Recorded information:

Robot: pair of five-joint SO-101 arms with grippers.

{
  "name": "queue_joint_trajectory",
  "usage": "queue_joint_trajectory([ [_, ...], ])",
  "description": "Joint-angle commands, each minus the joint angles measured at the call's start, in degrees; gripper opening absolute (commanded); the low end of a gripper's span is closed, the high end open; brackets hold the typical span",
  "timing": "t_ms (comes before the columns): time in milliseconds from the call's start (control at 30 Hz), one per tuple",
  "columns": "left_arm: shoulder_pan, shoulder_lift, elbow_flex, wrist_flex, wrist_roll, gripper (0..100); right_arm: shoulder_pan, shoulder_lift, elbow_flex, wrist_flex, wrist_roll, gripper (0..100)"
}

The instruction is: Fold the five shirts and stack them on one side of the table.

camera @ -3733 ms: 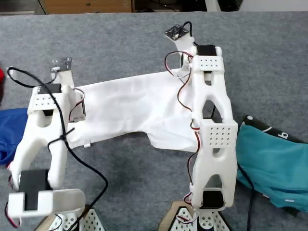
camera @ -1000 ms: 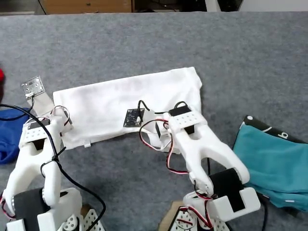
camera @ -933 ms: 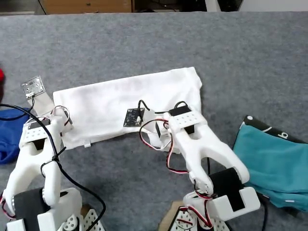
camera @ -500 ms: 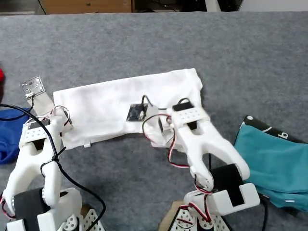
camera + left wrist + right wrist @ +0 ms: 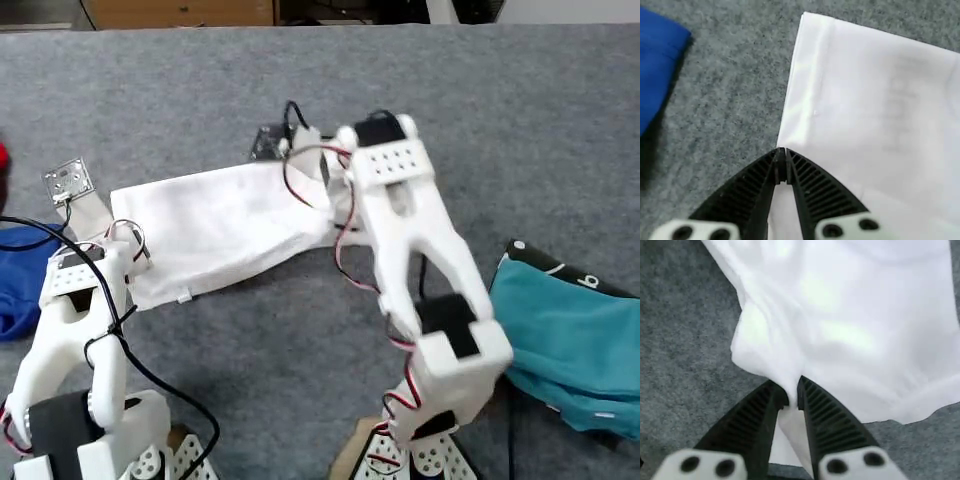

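Grey table [image 5: 200,90], white shirt [image 5: 210,225], small hem label [image 5: 183,297]

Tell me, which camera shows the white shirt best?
The high view: the white shirt lies there nearly whole. The left wrist view shows one end, gripped by the left end effector; the right wrist view, a bunched fold in the right end effector.

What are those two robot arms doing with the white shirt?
They are folding a white shirt on the grey table. The left gripper pinches one edge of it, and the right gripper pinches a bunched part at the other end. A blue shirt and a teal shirt lie off to the sides.
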Motion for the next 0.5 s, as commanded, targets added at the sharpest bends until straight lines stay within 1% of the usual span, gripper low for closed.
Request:
queue_joint_trajectory([
  [0,-0.4,-0.2,-2.8,0.0,0.7,2,-2.5,6.5,-14.9,3.4,1.6,0.4],
  [167,-0.4,-0.2,-2.8,0.0,0.7,2,-3.7,16.8,-27.8,7.4,5.8,0.4],
  [267,-0.4,-0.2,-2.8,0.0,0.7,2,-4.7,21.8,-33.1,8.4,9.1,0.4],
  [367,-0.4,-0.2,-2.8,0.0,0.6,2,-5.1,25.9,-37.1,8.1,9.8,1.3],
  [400,-0.4,-0.2,-2.8,0.0,0.6,2,-5.3,26.9,-38.5,8.4,9.8,3.6],
  [467,-0.4,-0.2,-2.8,0.0,0.6,2,-5.3,27.6,-40.9,8.9,9.8,12.0],
])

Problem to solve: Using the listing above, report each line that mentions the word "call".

Exercise result:
  "description": "Joint-angle commands, each minus the joint angles measured at the call's start, in degrees; gripper opening absolute (commanded); the low end of a gripper's span is closed, the high end open; brackets hold the typical span",
  "timing": "t_ms (comes before the columns): time in milliseconds from the call's start (control at 30 Hz), one per tuple",

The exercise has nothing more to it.